Cuando el duelo va perdiendo intensidad, la comitiva fúnebre parte del domicilio hasta el lugar de enterramiento. Se trata de una ceremonia laica a la que el estamento religioso no acude a no ser que se tratase de uno de sus miembros.

En este momento no hay diferencias notables entre las honras fúnebres de ricos y pobres: "Sin duda los sepulcros de los grandes eran de mármol; sus comitivas, seguidas de caballeros ricamente ataviados; su absoute, celebrada con más cirios, más clérigos y más pomp. Pero esos signos de riqueza no constituían una diferencia tan importante. Los gestos eran los mismos, traducían la misma resignación, el mismo abandono al destino, la misma voluntad de no dramatizar".

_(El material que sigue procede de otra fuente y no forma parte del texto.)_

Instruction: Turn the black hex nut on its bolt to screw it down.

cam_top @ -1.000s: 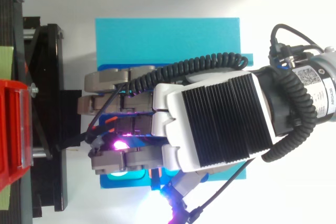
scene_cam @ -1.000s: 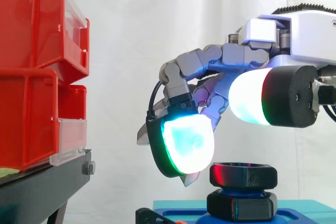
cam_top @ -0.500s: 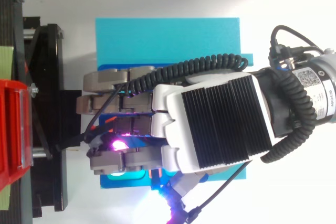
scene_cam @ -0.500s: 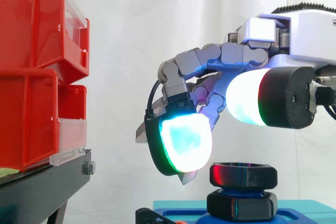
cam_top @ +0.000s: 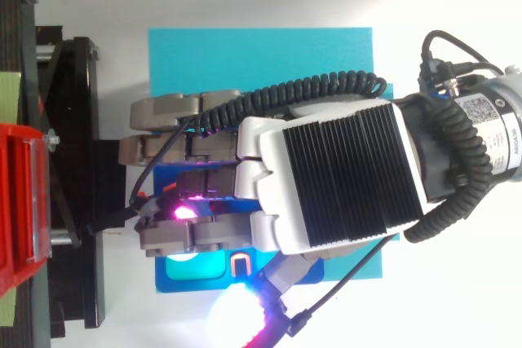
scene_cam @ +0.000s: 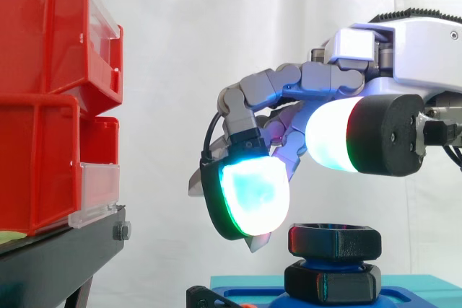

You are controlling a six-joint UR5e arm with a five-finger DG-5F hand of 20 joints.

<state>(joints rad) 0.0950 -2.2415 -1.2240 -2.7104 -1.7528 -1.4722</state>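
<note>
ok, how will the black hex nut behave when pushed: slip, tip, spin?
Probably rigid: the black hex nut looks thick and solid. Its flat sides should give the pads of the hand purchase, though the glossy face may slip. Sitting level, stacked over a second black hex piece, it likely turns rather than tips.

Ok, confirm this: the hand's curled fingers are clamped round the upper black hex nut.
Not right. In the side view the hand hangs above the upper black hex nut, its curled fingers clear of it and holding nothing.
</note>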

Las exequias finalizaban con la inhumación, que se realizaba sin ningún tipo de solemnidad. Los cementerios de la primera mitad de la Edad Media son cúmulos de sepulcros de piedra, a veces esculpidos, casi siempre anónimos.

Desde el siglo XII surge en las mentalidades el amor visceral por las cosas junto con la idea de que cada individuo posee una biografía propia que concluy en el momento de la muerte. También aparece el sentimiento del fracaso, fracaso ligado a su condición de mortal, el hombre se ve impotente ante una amenaza latente e invencible, y en un momento en el que la muerte irrumpe con demasiada frecuencia. Las imágenes de la descomposición, reflejan la fragilidad de la existencia humana y de sus ambiciones. La muerte en estos momentos no asusta, es demasiado familiar, se ve simplemente como el momento de hacer balance de la vida. Esto se ve reflejado en la iconografía con la representación del Juicio Final, y más adelante en el juicio particular situado en la propia habitación del moribundo.

El Ars Moriendi, es uno de los devocionarios más populares durante el siglo XV, se trata de un pequeño y extraño manual que describe al agonizante en el momento de la muerte, cuando tiene lugar el juicio particular. El enfermo tiene que superar una serie de tentaciones que le efectúan los demonios que rodean su lecho; al mismo tiempo en cada tentación acude un ángel para ofrecerle consuelo y fortificarlo en su agonía final. El hombre es el que tiene la decisión final, él libremente escoge su destino, si cae en la tentación de llevarse consigo las cosas amadas se condena para siempre, mientras que si renuncia podrá salvar su alma. En el libro finalmente triunfa el ángel y el alma es conducida al ciedo, mientras que los demonios se lamentan gritando desesperadamente.